> EXERCISE AIM
One range is to be output from the listing below, exactly as written: the line with "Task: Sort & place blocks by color" to the line with "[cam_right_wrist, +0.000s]", both kept.
---+---
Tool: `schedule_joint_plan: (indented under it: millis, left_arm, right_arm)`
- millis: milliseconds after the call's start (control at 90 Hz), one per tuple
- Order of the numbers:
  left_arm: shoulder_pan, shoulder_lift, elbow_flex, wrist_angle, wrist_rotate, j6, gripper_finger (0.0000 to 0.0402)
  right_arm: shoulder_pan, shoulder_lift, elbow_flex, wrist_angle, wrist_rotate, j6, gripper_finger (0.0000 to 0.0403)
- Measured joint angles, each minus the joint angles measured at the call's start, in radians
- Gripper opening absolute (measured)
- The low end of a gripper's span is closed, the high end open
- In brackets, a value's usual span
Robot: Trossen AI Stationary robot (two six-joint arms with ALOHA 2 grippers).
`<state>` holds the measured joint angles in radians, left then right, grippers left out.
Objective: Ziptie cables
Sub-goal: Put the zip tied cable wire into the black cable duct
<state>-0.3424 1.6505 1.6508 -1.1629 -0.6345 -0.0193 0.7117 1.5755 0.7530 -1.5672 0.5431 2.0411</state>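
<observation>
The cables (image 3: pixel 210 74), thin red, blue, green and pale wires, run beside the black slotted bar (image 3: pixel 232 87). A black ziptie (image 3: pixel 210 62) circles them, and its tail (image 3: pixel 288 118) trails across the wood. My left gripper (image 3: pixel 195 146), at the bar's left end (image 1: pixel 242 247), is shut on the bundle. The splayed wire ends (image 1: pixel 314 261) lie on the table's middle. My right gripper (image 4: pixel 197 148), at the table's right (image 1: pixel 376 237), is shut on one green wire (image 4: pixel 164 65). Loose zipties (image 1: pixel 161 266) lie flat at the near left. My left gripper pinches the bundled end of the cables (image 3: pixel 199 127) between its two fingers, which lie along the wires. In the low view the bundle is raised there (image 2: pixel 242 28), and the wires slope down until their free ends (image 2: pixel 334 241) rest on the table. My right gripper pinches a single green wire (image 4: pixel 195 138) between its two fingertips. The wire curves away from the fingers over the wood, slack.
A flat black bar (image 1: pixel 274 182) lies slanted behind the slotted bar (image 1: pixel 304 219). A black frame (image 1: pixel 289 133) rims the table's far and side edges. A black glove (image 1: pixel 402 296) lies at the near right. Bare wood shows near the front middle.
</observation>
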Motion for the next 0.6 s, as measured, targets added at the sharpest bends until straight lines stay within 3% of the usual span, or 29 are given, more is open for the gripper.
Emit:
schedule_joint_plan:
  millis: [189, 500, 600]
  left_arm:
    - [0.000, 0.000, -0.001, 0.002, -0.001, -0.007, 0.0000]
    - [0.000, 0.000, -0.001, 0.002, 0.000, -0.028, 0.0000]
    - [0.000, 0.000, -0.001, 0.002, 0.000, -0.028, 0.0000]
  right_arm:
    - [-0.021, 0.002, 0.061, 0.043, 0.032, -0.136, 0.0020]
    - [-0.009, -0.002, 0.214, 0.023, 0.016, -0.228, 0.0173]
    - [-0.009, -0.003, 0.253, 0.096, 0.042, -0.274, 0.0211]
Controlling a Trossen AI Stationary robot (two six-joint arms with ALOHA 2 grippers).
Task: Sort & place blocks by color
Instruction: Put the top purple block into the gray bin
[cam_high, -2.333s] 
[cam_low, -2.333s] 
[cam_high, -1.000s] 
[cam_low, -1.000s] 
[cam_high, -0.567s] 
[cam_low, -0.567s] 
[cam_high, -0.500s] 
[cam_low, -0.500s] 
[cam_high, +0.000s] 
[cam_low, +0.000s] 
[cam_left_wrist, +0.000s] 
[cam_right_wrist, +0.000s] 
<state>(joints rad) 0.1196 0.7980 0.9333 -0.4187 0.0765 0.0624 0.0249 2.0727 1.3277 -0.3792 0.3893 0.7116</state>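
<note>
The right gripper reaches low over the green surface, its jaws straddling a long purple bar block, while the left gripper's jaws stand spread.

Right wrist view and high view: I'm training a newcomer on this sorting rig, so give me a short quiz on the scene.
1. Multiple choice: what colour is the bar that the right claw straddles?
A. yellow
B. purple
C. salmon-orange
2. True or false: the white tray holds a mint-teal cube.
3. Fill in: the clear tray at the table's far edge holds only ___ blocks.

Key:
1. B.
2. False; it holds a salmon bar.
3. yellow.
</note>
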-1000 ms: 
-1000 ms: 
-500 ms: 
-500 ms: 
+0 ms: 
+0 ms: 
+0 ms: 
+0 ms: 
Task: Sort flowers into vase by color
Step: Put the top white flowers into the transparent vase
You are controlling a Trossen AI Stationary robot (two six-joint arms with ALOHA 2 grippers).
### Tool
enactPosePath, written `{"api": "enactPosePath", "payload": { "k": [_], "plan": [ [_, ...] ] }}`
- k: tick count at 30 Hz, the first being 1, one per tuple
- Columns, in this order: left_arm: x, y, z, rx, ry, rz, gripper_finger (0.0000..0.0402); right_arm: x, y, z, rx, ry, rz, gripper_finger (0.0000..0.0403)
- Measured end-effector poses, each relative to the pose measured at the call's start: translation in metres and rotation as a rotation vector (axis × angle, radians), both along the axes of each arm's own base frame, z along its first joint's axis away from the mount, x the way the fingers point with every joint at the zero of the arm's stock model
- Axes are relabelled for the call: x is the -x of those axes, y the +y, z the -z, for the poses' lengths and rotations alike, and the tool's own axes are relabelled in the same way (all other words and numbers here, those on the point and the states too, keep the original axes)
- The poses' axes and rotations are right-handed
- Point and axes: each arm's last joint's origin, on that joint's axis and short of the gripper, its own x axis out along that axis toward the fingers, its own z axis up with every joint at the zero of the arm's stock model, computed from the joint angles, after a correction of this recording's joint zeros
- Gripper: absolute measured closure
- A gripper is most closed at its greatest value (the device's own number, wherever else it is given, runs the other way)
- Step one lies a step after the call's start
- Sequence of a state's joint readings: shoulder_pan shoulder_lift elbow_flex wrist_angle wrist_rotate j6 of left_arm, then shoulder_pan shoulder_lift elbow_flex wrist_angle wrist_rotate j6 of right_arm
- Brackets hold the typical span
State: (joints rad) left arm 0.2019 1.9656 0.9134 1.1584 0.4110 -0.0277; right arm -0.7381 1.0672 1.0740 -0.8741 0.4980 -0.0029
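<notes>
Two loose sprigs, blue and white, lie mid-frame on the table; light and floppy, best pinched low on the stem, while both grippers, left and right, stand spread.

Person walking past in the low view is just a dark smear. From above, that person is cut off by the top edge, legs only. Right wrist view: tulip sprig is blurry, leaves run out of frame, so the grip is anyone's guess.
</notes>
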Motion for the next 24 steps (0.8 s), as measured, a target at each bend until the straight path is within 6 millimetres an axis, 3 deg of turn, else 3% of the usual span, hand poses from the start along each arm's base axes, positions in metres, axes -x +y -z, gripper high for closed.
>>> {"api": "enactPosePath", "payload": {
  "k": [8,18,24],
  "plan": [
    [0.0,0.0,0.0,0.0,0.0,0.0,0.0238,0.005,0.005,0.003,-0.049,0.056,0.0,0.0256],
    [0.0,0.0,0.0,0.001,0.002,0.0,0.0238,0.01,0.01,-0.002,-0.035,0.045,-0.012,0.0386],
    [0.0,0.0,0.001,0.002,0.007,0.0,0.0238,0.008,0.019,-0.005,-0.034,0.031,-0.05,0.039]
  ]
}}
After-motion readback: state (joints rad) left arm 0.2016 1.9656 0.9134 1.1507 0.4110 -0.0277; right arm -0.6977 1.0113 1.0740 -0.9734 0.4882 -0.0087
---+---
> FINAL ANSWER
Task: Sort & place blocks by color
Instruction: Put the top purple block into the gray bin
[cam_high, -2.333s] 
[cam_low, -2.333s] 
[cam_high, -1.000s] 
[cam_low, -1.000s] 
[cam_high, -0.567s] 
[cam_low, -0.567s] 
[cam_high, -0.500s] 
[cam_low, -0.500s] 
[cam_high, +0.000s] 
[cam_low, +0.000s] 
[cam_left_wrist, +0.000s] 
[cam_right_wrist, +0.000s] 

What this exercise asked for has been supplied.